What the exercise asks: Restate every line of the material below word for word, skipping the images.

Information shown:
::::::::::

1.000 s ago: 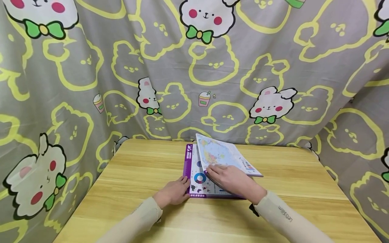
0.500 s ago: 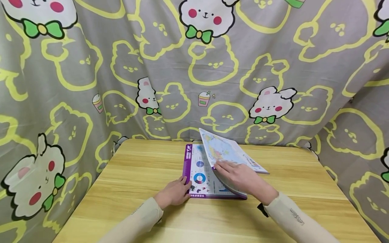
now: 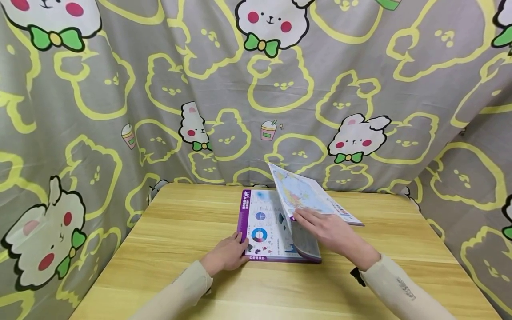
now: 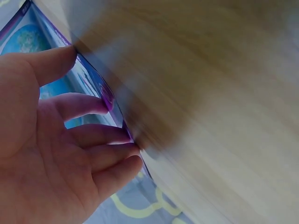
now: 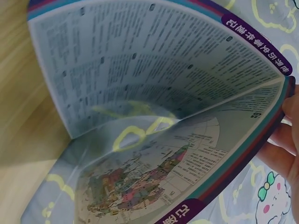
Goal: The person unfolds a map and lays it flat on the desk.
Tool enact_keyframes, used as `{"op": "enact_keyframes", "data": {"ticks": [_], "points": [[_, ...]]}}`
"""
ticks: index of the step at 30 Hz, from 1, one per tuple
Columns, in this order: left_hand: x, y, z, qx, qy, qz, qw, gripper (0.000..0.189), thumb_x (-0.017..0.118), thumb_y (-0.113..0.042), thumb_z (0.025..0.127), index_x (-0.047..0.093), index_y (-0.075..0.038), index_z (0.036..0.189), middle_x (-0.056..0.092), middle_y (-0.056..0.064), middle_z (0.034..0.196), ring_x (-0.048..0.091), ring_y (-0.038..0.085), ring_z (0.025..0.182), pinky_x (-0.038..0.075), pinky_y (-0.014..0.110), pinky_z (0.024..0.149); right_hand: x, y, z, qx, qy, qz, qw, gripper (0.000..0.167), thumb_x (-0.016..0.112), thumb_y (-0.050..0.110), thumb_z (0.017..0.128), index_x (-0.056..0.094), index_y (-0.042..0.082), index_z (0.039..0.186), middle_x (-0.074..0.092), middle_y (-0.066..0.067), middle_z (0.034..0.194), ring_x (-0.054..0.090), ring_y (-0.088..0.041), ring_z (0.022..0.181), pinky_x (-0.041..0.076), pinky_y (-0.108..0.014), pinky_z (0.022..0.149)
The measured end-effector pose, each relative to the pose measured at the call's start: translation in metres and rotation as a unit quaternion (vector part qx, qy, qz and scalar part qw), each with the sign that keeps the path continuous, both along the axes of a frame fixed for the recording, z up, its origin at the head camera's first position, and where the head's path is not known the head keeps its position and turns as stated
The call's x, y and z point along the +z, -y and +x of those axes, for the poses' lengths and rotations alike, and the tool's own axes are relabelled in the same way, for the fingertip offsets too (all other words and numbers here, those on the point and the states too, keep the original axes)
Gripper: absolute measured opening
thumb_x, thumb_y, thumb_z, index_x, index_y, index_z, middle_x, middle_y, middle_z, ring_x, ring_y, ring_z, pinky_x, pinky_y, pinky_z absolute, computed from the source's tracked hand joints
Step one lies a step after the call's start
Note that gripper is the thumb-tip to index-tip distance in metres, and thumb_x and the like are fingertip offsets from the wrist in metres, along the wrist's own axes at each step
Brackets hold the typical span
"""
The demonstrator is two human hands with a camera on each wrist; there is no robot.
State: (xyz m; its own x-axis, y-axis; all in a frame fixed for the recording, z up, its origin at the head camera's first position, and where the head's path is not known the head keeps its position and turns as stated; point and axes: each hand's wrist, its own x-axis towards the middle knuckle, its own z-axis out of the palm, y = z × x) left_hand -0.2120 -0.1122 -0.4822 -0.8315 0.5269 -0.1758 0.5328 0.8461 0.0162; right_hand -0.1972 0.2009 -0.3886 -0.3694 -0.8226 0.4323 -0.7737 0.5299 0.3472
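A glossy folded map (image 3: 259, 222) with purple borders lies on the table; charts and small pictures are printed on its flat panel. My left hand (image 3: 229, 252) rests at its lower left edge, and in the left wrist view the fingertips and thumb of that hand (image 4: 56, 144) touch the purple edge. My right hand (image 3: 326, 226) pinches a raised panel showing a world map (image 3: 302, 191), which tilts up to the right. From the right wrist view, the folds of the map (image 5: 154, 60) spread apart, with printed text and a coloured map inside; the right hand (image 5: 285, 135) grips their edge.
A light wooden table (image 3: 180, 209) carries the map near its back edge. Behind it and on both sides hangs a grey curtain (image 3: 232, 89) with yellow outlines and cartoon rabbits.
My right hand has moved to the right, drawing the raised panel with it and uncovering more of the flat panel. The map has slid slightly left; my left hand stays at its edge.
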Motion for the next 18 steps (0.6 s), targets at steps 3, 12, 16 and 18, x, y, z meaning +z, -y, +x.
{"op": "enact_keyframes", "data": {"ticks": [3, 12, 16, 18], "points": [[0.000, 0.003, 0.000, 0.002, 0.001, 0.003, 1.0000, 0.061, 0.054, -0.042, 0.094, 0.047, 0.000, 0.137, 0.040, 0.025, 0.142, 0.036, 0.039, 0.131, 0.033, 0.045, 0.107, 0.000, -0.004, 0.000, 0.010, -0.012, -0.012, 0.9998, 0.048, 0.015, 0.006, 0.104, 0.054, 0.002, 0.131, 0.057, -0.013, 0.129, 0.059, -0.028, 0.110, 0.056, -0.038, 0.071], [-0.002, 0.014, 0.000, 0.017, 0.009, 0.019, 0.9996, 0.065, 0.055, -0.043, 0.093, 0.046, 0.006, 0.136, 0.039, 0.029, 0.141, 0.036, 0.041, 0.131, 0.032, 0.046, 0.108, 0.003, -0.016, 0.003, 0.024, -0.037, -0.034, 0.9984, 0.054, 0.007, 0.007, 0.104, 0.055, 0.000, 0.128, 0.058, -0.014, 0.127, 0.061, -0.028, 0.107, 0.056, -0.037, 0.068], [-0.001, 0.019, 0.000, 0.022, 0.017, 0.031, 0.9991, 0.065, 0.056, -0.042, 0.093, 0.045, 0.007, 0.136, 0.037, 0.030, 0.141, 0.034, 0.042, 0.132, 0.031, 0.048, 0.108, 0.003, -0.022, 0.002, 0.035, -0.046, -0.051, 0.9970, 0.050, 0.012, 0.010, 0.105, 0.057, -0.002, 0.125, 0.059, -0.016, 0.126, 0.062, -0.029, 0.105, 0.056, -0.039, 0.068], [0.000, 0.021, 0.000, 0.024, 0.020, 0.034, 0.9989, 0.066, 0.056, -0.041, 0.093, 0.045, 0.008, 0.136, 0.037, 0.031, 0.141, 0.034, 0.043, 0.132, 0.030, 0.048, 0.108, 0.003, -0.026, 0.002, 0.036, -0.049, -0.055, 0.9966, 0.050, 0.013, 0.011, 0.105, 0.057, -0.002, 0.125, 0.059, -0.016, 0.125, 0.062, -0.030, 0.105, 0.056, -0.039, 0.068]]}}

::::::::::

Reply to the exercise:
1.000 s ago: 
0.500 s ago: 
now: 
now: 
now: 
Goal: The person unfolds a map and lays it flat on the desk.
Tool enact_keyframes, used as `{"op": "enact_keyframes", "data": {"ticks": [_], "points": [[_, ...]]}}`
"""
ticks: index of the step at 30 Hz, from 1, one per tuple
Columns, in this order: left_hand: x, y, z, qx, qy, qz, qw, gripper (0.000..0.189), thumb_x (-0.017..0.118), thumb_y (-0.113..0.042), thumb_z (0.025..0.127), index_x (-0.047..0.093), index_y (-0.075..0.038), index_z (0.036..0.189), middle_x (-0.056..0.092), middle_y (-0.056..0.064), middle_z (0.034..0.196), ring_x (-0.048..0.091), ring_y (-0.038..0.085), ring_z (0.025..0.182), pinky_x (-0.038..0.075), pinky_y (-0.014..0.110), pinky_z (0.024..0.149); right_hand: x, y, z, qx, qy, qz, qw, gripper (0.000..0.167), thumb_x (-0.016..0.112), thumb_y (-0.050..0.110), thumb_z (0.017..0.128), index_x (-0.056..0.094), index_y (-0.042..0.082), index_z (0.039..0.186), middle_x (-0.074..0.092), middle_y (-0.066..0.067), middle_z (0.034..0.194), ring_x (-0.054..0.090), ring_y (-0.088..0.041), ring_z (0.022..0.181), pinky_x (-0.041..0.076), pinky_y (-0.108..0.014), pinky_z (0.022..0.149)
The measured end-effector pose, each relative to the pose measured at the call's start: translation in metres and rotation as a unit quaternion (vector part qx, qy, qz and scalar part qw), each with the sign that keeps the path continuous, both along the axes of a frame fixed for the recording, z up, its origin at the head camera's first position, and where the head's path is not known the head keeps its position and turns as stated
The call's x, y and z point along the +z, -y and +x of those axes, for the poses' lengths and rotations alike, and the tool's own axes are relabelled in the same way, for the fingertip offsets too (all other words and numbers here, those on the point and the states too, keep the original axes)
Gripper: absolute measured opening
thumb_x, thumb_y, thumb_z, index_x, index_y, index_z, middle_x, middle_y, middle_z, ring_x, ring_y, ring_z, pinky_x, pinky_y, pinky_z absolute, computed from the source's tracked hand joints
Step one lies a step after the call's start
Note that gripper is the thumb-tip to index-tip distance in metres, and thumb_x and the like are fingertip offsets from the wrist in metres, along the wrist's own axes at each step
Brackets hold the typical span
"""
The demonstrator is two human hands with a camera on each wrist; there is no robot.
State: (xyz m; its own x-axis, y-axis; all in a frame fixed for the recording, z up, its origin at the head camera's first position, and where the head's path is not known the head keeps its position and turns as stated; point and axes: each hand's wrist, its own x-axis towards the middle knuckle, its own z-axis out of the palm, y = z × x) left_hand -0.2120 -0.1122 -0.4822 -0.8315 0.5269 -0.1758 0.5328 0.8461 0.0162; right_hand -0.1972 0.2009 -0.3886 -0.3694 -0.8226 0.4323 -0.7737 0.5299 0.3472
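A glossy folded map (image 3: 259, 222) with purple borders lies on the table; charts and small pictures are printed on its flat panel. My left hand (image 3: 229, 252) rests at its lower left edge, and in the left wrist view the fingertips and thumb of that hand (image 4: 56, 144) touch the purple edge. My right hand (image 3: 326, 226) pinches a raised panel showing a world map (image 3: 302, 191), which tilts up to the right. From the right wrist view, the folds of the map (image 5: 154, 60) spread apart, with printed text and a coloured map inside; the right hand (image 5: 285, 135) grips their edge.
A light wooden table (image 3: 180, 209) carries the map near its back edge. Behind it and on both sides hangs a grey curtain (image 3: 232, 89) with yellow outlines and cartoon rabbits.
My right hand has moved to the right, drawing the raised panel with it and uncovering more of the flat panel. The map has slid slightly left; my left hand stays at its edge.
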Motion for the next 18 steps (0.6 s), targets at steps 3, 12, 16 and 18, x, y, z meaning +z, -y, +x.
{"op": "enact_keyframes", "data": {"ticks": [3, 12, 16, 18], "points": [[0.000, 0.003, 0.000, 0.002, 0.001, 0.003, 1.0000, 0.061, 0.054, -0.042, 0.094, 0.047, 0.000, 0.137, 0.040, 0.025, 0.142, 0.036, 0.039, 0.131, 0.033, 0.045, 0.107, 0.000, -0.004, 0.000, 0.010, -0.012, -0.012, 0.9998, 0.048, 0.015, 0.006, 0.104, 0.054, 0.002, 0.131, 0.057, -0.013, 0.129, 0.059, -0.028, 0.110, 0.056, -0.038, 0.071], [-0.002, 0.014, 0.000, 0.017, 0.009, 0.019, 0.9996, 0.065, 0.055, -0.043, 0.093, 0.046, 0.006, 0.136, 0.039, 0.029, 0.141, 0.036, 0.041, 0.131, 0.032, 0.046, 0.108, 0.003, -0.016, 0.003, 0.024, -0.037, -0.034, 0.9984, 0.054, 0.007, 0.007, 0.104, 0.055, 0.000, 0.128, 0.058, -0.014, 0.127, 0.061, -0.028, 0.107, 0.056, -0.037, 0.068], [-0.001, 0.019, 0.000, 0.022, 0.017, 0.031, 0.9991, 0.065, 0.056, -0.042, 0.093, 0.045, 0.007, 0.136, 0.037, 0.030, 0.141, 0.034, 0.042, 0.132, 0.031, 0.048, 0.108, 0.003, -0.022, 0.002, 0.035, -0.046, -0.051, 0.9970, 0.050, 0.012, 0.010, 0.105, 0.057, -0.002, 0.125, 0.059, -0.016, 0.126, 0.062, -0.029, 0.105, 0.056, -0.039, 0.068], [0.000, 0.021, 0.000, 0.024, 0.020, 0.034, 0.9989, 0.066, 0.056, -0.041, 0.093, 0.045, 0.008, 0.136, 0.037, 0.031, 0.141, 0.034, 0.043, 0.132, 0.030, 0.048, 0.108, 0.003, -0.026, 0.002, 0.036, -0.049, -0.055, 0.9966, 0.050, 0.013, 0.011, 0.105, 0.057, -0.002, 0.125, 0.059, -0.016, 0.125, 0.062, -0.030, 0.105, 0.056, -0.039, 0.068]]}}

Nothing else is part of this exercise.